▸ **TASK TO COMPLETE**: Somewhere below is a line with "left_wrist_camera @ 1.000" and, later, a line with "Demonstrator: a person"; repeat those two lines and all the lines between them, exactly as they are.

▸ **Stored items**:
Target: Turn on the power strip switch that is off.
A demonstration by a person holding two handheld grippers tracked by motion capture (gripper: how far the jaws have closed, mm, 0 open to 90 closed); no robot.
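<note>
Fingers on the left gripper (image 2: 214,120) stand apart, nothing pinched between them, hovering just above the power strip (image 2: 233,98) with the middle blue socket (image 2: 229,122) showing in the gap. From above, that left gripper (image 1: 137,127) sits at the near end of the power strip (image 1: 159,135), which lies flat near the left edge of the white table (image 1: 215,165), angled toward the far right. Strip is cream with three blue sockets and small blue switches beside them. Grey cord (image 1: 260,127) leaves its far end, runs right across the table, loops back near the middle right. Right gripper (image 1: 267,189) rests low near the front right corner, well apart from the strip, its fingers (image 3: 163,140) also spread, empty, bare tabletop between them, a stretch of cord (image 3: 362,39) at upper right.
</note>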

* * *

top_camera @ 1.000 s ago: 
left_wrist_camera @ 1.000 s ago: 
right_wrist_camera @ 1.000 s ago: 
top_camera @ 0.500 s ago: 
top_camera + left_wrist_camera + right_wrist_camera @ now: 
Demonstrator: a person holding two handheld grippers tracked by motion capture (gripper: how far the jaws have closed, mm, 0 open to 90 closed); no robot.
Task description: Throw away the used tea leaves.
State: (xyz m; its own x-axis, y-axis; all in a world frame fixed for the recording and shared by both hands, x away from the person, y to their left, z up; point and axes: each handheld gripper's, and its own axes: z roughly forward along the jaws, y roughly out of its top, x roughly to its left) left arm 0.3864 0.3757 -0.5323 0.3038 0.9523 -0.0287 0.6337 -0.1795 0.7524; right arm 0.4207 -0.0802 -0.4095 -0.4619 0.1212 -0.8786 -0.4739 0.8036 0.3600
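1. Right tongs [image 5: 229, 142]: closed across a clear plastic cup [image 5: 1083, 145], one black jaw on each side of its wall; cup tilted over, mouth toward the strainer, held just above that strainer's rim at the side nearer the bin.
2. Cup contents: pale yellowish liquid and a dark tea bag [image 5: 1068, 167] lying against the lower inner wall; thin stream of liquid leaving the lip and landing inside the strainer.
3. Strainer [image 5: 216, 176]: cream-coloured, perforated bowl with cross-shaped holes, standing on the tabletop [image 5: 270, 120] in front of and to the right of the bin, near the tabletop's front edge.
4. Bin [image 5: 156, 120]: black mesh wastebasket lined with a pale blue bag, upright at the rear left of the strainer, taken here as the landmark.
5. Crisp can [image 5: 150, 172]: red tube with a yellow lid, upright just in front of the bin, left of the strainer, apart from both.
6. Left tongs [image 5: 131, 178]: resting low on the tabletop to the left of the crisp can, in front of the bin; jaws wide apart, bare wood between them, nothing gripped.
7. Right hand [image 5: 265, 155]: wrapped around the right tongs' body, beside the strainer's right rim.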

▸ **ANSWER BELOW**:
left_wrist_camera @ 1.000 s ago: 
right_wrist_camera @ 1.000 s ago: 
top_camera @ 0.500 s ago: 
top_camera + left_wrist_camera + right_wrist_camera @ now: 
Demonstrator: a person holding two handheld grippers tracked by motion capture (gripper: how far the jaws have closed, mm, 0 open to 90 closed); no robot.

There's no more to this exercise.